Deployment with NginX, Flup and Django

In first post I mentioned I would cover Byteflow installation and deployment process in next post. That wasn’t actually true because this third post :) I have developed with PHP for years and have recently tried out some developing with Python. Python frameworks that I have explored are Django, Web2py and Pylons. I started with Django and really like it. Also Pylons looks really nice. Web2py has some nice ideas but the concept feels somehow weird (development happens on browser). When I had an idea of this blog I had feeling that I would get it up and running in shortest time if I use Django. Then I started look for ready to use Django blog app and found Byteflow. Installation on local machine was quite easy but installation on server I had some problems.

Preparing the server

First I have to say that this isn’t complete tutorial how to install and deploy Byteflow. More like I will describe main steps and explain what problems I met. Maybe this post will help someone how will have same kind of problems. First I installed blog engine on my laptop and created theme with local version. On my laptop I used Django’s built-in server. Installation process was quite simple step and Byteflow’s documentation was enough for complete that. When my blog was ready for publishing it was time deploy it on server. I had this server up and running with NginX webserver so I had to install all python stuff and Django to serve this blog. I installed setuptools, virtualenv and flup from Ubuntu repository that way they will keep up to date with aptitude.

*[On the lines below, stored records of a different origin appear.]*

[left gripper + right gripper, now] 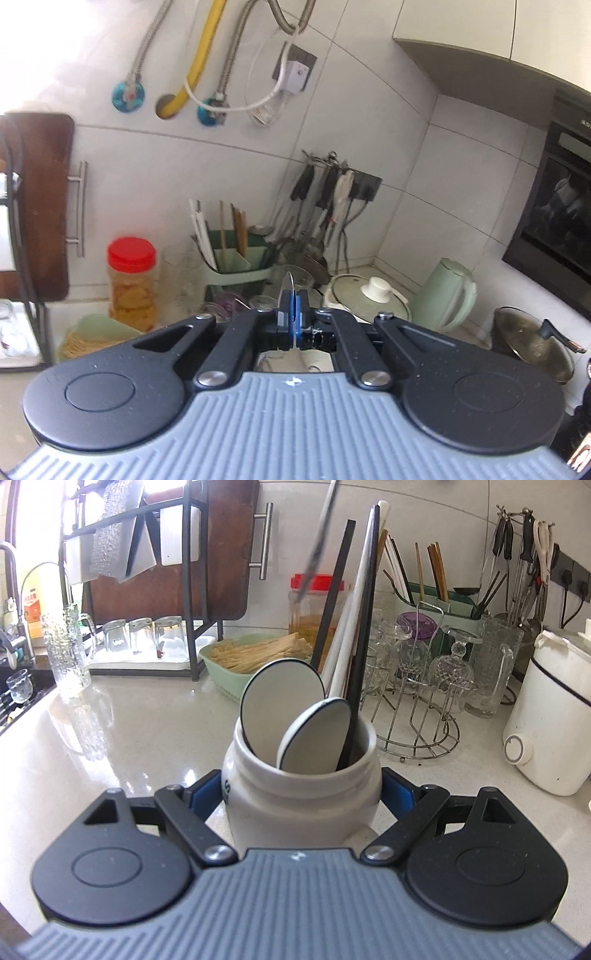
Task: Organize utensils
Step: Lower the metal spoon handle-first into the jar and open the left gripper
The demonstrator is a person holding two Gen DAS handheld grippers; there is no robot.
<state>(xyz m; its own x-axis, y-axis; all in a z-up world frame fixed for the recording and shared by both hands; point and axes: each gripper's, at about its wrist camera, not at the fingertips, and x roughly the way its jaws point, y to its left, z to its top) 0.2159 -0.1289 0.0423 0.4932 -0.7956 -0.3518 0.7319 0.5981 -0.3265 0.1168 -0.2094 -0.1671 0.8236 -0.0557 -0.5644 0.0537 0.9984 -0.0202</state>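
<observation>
Now the right gripper is seen with its blue pads pressed on both sides of a white ceramic jar, which stands on the pale worktop near its front edge. Two flat white spoons with dark rims and several black and white chopsticks are kept upright in the jar. The left gripper is held fully closed on a thin, clear utensil, seen edge-on, raised above the worktop. A green utensil holder is placed by the back wall.
</observation>
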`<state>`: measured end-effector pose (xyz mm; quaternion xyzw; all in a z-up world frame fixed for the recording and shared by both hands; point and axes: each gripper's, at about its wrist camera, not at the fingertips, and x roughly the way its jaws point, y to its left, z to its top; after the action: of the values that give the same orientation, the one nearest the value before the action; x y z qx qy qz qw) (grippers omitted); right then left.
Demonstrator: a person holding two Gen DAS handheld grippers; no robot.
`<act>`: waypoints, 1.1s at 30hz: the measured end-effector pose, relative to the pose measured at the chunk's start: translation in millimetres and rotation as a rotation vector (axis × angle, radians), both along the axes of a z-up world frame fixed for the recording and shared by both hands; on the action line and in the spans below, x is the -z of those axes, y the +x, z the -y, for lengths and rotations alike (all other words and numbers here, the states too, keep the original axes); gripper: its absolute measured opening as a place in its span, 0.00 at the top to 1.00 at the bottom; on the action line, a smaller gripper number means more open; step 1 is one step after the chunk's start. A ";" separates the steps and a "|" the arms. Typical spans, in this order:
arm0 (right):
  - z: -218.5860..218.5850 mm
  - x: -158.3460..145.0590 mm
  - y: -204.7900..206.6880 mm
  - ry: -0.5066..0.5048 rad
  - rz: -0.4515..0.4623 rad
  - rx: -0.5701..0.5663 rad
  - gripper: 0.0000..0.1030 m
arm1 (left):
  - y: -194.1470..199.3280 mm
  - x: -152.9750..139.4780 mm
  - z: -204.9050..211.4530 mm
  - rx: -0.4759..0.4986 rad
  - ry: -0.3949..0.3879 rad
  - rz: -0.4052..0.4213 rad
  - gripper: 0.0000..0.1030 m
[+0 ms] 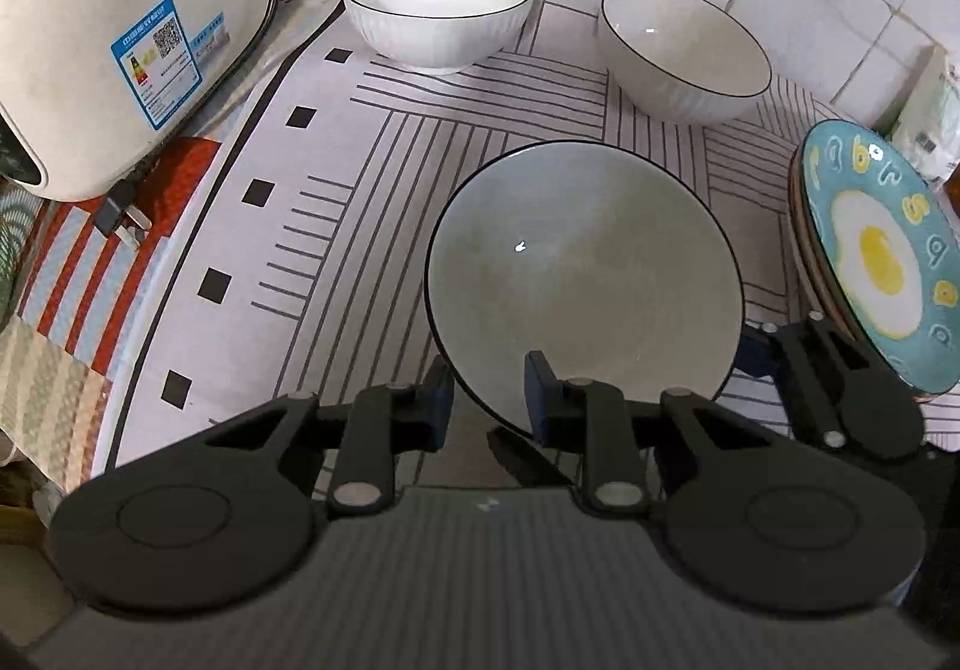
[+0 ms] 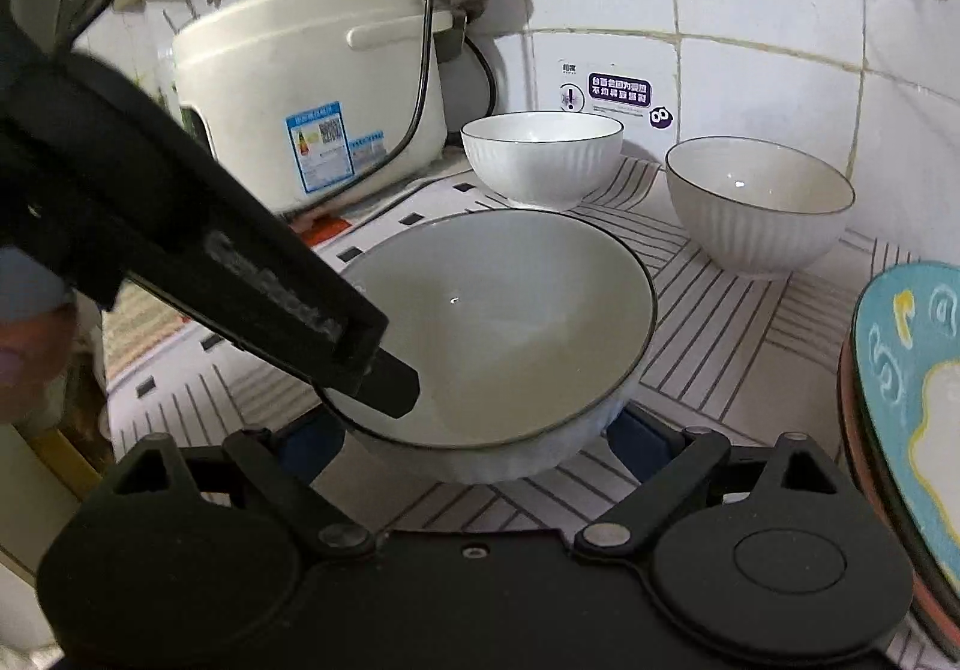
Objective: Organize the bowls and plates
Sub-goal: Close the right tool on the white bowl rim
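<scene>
The near white ribbed ceramic bowl with a thin dark rim (image 1: 585,280) sits straight ahead of both tools on the line-patterned counter mat (image 1: 360,178), so near that each is already at its wall. The left gripper (image 1: 489,394) straddles the bowl's near rim, one blue pad inside and one outside; whether the pads press the wall cannot be told for certain, though they look closed on it. The right gripper (image 2: 462,436) stands spread, its blue fingertips (image 2: 639,433) flanking the bowl's base without clearly touching it. Being round, the bowl has no long axis to align. Behind it, well apart, stand two more white ribbed bowls, one by the white rice cooker (image 1: 120,27), one further right (image 1: 684,51). A teal fried-egg plate atop a plate stack (image 1: 882,256) sits just beside the right tool, crowding any lift towards that side.
</scene>
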<state>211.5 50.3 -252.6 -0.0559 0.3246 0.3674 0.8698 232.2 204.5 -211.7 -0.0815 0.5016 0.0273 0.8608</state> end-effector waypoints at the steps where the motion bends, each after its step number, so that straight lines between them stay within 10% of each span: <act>1: 1.9 -1.6 -0.1 0.008 -0.014 0.002 0.07 | 0.0 -0.5 -0.4 -0.001 -0.006 -0.004 0.77; 16: 61.2 -64.7 -18.0 0.069 -0.134 0.059 0.06 | -35.6 -54.6 13.3 0.030 0.059 0.029 0.56; 33: 132.0 -140.3 -42.1 0.159 0.058 0.155 0.06 | -62.8 -104.5 33.8 0.070 0.058 0.143 0.33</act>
<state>169.4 -81.8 -112.3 0.0278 0.2724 0.3217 0.9064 169.4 170.6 -107.2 -0.0406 0.4403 0.0058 0.8969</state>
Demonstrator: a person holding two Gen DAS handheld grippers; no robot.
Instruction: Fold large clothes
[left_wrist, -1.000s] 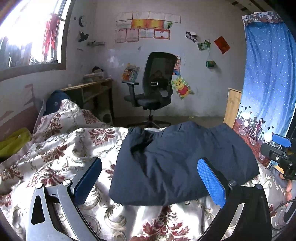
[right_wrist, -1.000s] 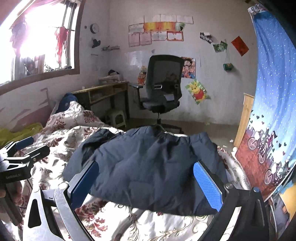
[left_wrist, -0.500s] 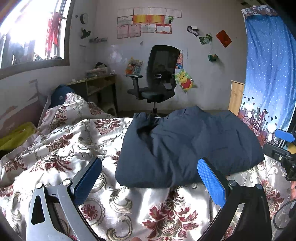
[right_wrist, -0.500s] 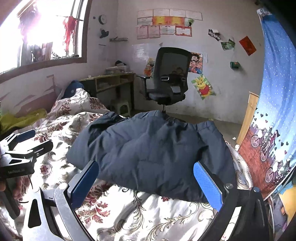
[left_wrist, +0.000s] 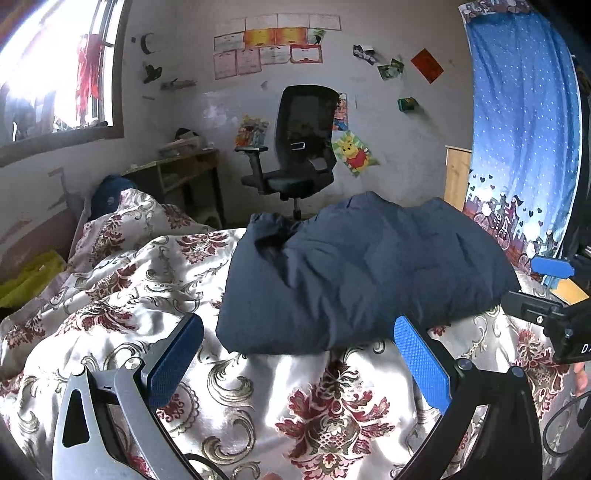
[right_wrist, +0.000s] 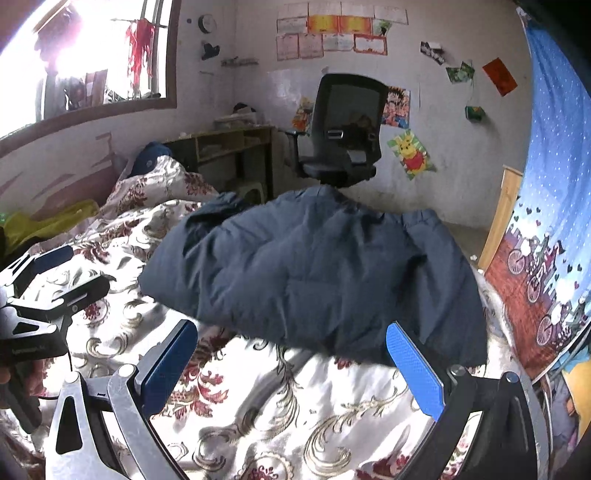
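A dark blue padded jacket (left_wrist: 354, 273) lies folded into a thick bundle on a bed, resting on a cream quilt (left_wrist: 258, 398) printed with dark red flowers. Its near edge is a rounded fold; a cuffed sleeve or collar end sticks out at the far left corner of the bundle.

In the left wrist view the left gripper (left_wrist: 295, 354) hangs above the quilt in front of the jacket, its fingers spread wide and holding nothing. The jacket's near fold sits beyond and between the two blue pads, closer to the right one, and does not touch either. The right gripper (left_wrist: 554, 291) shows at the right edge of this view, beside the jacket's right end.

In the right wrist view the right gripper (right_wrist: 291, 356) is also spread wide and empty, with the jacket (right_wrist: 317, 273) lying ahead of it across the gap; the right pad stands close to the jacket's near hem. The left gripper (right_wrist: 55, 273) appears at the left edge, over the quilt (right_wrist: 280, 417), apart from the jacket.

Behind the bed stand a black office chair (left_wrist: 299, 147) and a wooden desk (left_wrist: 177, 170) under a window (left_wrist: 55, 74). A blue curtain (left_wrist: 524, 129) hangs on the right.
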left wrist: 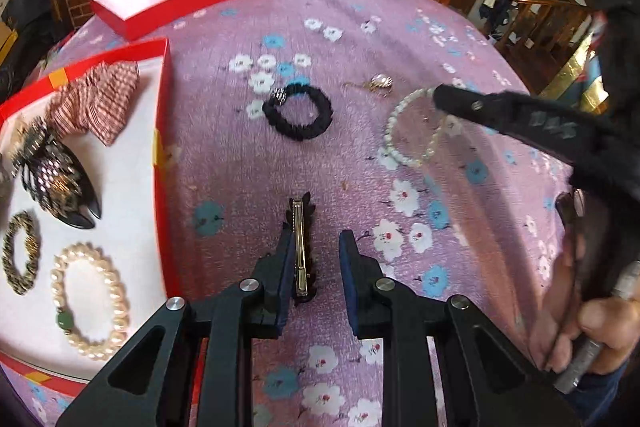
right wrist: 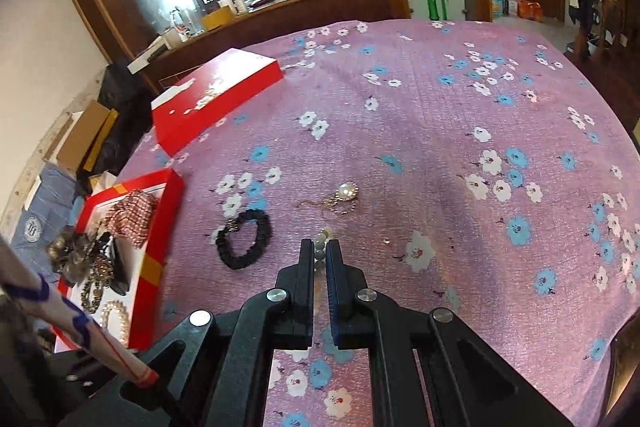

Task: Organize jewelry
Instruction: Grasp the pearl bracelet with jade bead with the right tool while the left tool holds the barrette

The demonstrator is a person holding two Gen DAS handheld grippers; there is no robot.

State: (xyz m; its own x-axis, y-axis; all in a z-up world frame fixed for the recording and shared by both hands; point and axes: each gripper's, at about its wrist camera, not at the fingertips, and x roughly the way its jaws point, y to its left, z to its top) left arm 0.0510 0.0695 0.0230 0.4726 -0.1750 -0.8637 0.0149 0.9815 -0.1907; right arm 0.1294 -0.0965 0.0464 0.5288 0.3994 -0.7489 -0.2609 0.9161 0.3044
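Floral tablecloth [right wrist: 440, 131] — scrunchie [right wrist: 243, 242], brooch [right wrist: 345, 195], box [left wrist: 164, 131]

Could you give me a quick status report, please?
Right gripper shut on pale bead bracelet. Left gripper open around hair clip. Nothing blocking red box.

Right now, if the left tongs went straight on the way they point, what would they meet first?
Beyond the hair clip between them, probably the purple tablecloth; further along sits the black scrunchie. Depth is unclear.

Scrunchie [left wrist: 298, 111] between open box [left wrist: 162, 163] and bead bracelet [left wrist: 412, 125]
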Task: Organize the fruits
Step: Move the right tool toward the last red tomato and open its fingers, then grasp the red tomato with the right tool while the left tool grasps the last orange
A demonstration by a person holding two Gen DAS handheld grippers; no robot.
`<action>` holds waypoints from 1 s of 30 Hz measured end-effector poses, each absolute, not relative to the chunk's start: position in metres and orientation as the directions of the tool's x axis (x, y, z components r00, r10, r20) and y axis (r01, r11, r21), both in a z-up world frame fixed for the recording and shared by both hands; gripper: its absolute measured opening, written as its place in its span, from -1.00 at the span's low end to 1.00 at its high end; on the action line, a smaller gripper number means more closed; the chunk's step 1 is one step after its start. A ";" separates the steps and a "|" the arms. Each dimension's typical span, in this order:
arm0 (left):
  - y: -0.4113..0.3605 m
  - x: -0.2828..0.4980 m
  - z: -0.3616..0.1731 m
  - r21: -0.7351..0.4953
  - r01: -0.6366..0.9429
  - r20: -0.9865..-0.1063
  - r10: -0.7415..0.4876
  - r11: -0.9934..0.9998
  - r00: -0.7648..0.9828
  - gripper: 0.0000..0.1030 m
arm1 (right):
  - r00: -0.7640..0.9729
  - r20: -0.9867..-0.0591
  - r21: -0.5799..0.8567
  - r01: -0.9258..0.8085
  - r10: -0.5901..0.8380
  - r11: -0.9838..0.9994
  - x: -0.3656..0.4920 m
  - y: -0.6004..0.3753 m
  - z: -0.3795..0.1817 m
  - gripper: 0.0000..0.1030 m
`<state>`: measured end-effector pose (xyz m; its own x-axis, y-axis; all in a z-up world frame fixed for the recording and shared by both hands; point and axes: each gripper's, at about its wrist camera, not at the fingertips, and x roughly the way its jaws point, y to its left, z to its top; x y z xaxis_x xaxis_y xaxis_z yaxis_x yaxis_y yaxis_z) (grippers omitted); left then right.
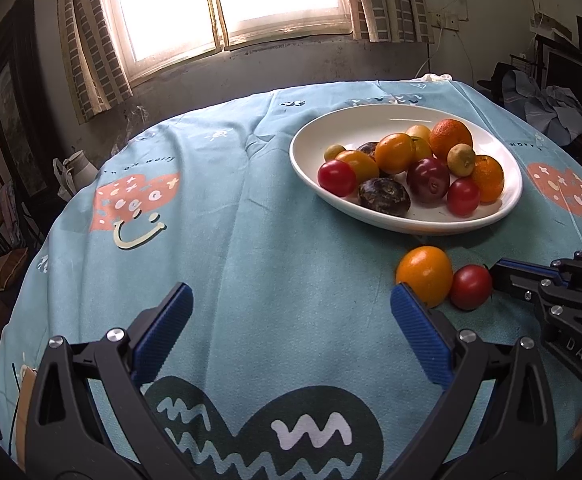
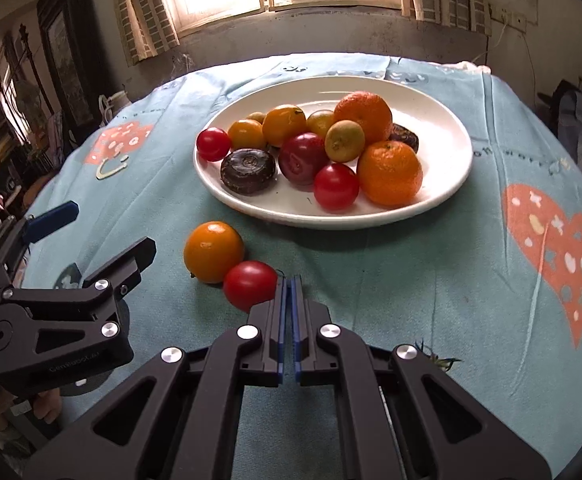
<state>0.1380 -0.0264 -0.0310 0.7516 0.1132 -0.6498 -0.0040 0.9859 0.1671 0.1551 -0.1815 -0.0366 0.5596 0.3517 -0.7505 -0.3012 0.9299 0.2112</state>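
Right tool [image 2: 289, 280], pads pressed together with nothing between them, tip just beside the red tomato [image 2: 250, 285], which touches the orange tomato [image 2: 213, 251] at its 10 o'clock on the cloth-covered surface [image 2: 431, 300]. Left tool [image 1: 291, 304], fingers spread wide apart and empty, right pad near the orange tomato. White plate [image 2: 451, 184], at 12 o'clock from the loose pair, heaped with fruit.
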 end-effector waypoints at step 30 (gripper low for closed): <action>0.013 0.149 -0.025 0.150 -0.082 -0.677 0.163 0.985 0.718 0.96 | 0.543 -0.785 0.046 -0.431 0.300 0.901 0.163 -0.149 -0.044 -0.16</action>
<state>0.1489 0.0133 -0.0250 0.7179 0.1627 -0.6768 -0.0819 0.9853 0.1500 0.1630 -0.1488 -0.0440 0.5428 0.2997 -0.7846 -0.4314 0.9010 0.0457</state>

aptitude install python-setuptools python-virtualenv python-flup

I am not really fan of how python handles installed module on site-packages so I use virtualenv. I created own virtualenv for blog.

mkdir /var/www/python
cd /var/www/python
virtualenv blog

After that I installed Django, python-openid and beatifulsoup with easy_install to that virtualenv. This way and don’t mess global site-packages dir with these applications.

cd blog
source bin/activate
easy_install django
easy_install python-openid
easy_install beatifulsoup

Next I configured NginX. Yoy can find example configuration for example from Ubuntu Wiki.

Then it was time to start fcgi process, which will serve the blog.

/var/www/python/blog/bin/python /var/www/python/blog/byteflow/manage.py runfcgi host=127.0.0.1 port=8080 &

Debugging with Flup

Of course everything doesn’t happen as easy as it is planned. I got only stupid Internal Server error and nothing to any error logs. This is where I think my PHP setup beats Python setup but reason for that isn’t in Python self. I find out it was Flup that was suppressing errors. I had error on my settings.py and Django error handler wasn’t initialized yet so Flup was handling error and it only suppressed errors.

That was really annoying and I had to google quite long before I found solution how to find out what was the problem. On this stage I didn’t knew it was settings.py, which was causing error. Finally I found some help from Stack Overflow. When I enabled debugging on Flup I had to start fcgi with outlog and errlog parameters to see Flups messages.

/var/www/python/blog/bin/python /var/www/python/blog/byteflow/manage.py runfcgi host=127.0.0.1 port=8080 outlog=/var/log/fastcgi.output errlog=/var/log/fastcgi.error

After that I saw from fastcgi.error file that I had typo on database path. Ouch, small typo and so much pain. Of course next time it’s maybe little bit easier when I now have some experience from FCGI and Flup. I also read that the author of Flup hates FCGI and doesn’t even use Flup anymore but I don’t any other method to serve Django with NginX that FCGI and Django’s FCGI implementation depends heavily on Flup.

So, what I have learned from this (other than Flup sucks). Python application deployment isn’t as easy as PHP application deployment and I think that is one reason for PHP’s success, but when you know how to turn debug on from Flup python application deployment isn’t much more complicated.